Every line that contains the word "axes" is to be copied from the listing.

━━━━━ Source material ━━━━━

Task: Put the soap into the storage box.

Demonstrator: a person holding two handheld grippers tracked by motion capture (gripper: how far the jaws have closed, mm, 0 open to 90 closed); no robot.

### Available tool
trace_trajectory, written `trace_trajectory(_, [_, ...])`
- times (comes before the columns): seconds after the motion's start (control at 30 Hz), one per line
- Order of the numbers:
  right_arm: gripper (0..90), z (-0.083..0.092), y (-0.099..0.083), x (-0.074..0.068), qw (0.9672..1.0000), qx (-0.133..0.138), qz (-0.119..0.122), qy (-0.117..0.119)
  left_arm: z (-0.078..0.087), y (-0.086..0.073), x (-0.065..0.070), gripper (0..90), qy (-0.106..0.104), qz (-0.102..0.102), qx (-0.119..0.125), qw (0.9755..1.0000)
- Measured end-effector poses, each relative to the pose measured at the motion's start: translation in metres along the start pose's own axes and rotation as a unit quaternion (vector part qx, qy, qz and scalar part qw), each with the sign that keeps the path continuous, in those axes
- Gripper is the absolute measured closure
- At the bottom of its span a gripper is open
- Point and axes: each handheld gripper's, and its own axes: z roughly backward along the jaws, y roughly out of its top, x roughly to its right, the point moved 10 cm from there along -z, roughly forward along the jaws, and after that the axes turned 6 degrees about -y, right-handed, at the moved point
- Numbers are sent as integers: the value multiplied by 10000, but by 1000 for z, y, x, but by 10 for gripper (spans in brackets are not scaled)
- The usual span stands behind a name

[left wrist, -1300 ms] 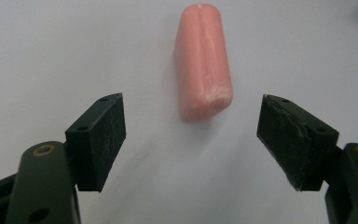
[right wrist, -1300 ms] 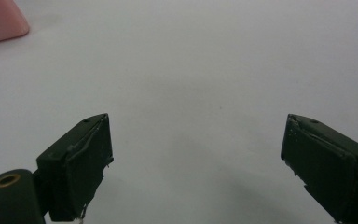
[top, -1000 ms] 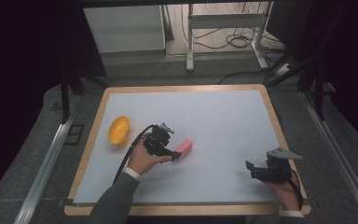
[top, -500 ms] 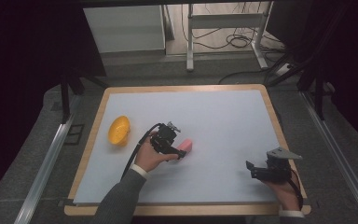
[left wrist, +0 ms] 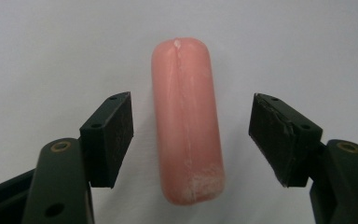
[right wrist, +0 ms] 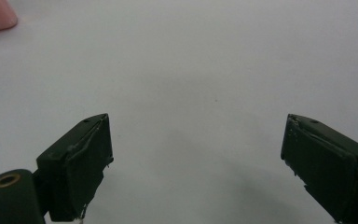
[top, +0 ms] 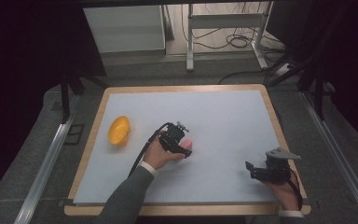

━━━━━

Worked solution:
- Measured end-effector poses, each relative to the pose measured at the motion's start: translation in metres along the start pose's own axes and rotation as a unit quaternion (vector part qx, qy, qz and scalar part qw), each with the sign that keeps the path continuous, in those axes
- Point and axes: each handheld gripper's, and its own axes: z roughly backward along the jaws, y roughly out of its top, x roughly to its right, the point moved 10 cm from there along -z, roughly forward along the jaws, and after that the axes turned 6 degrees about -y, right-handed, at the moved point

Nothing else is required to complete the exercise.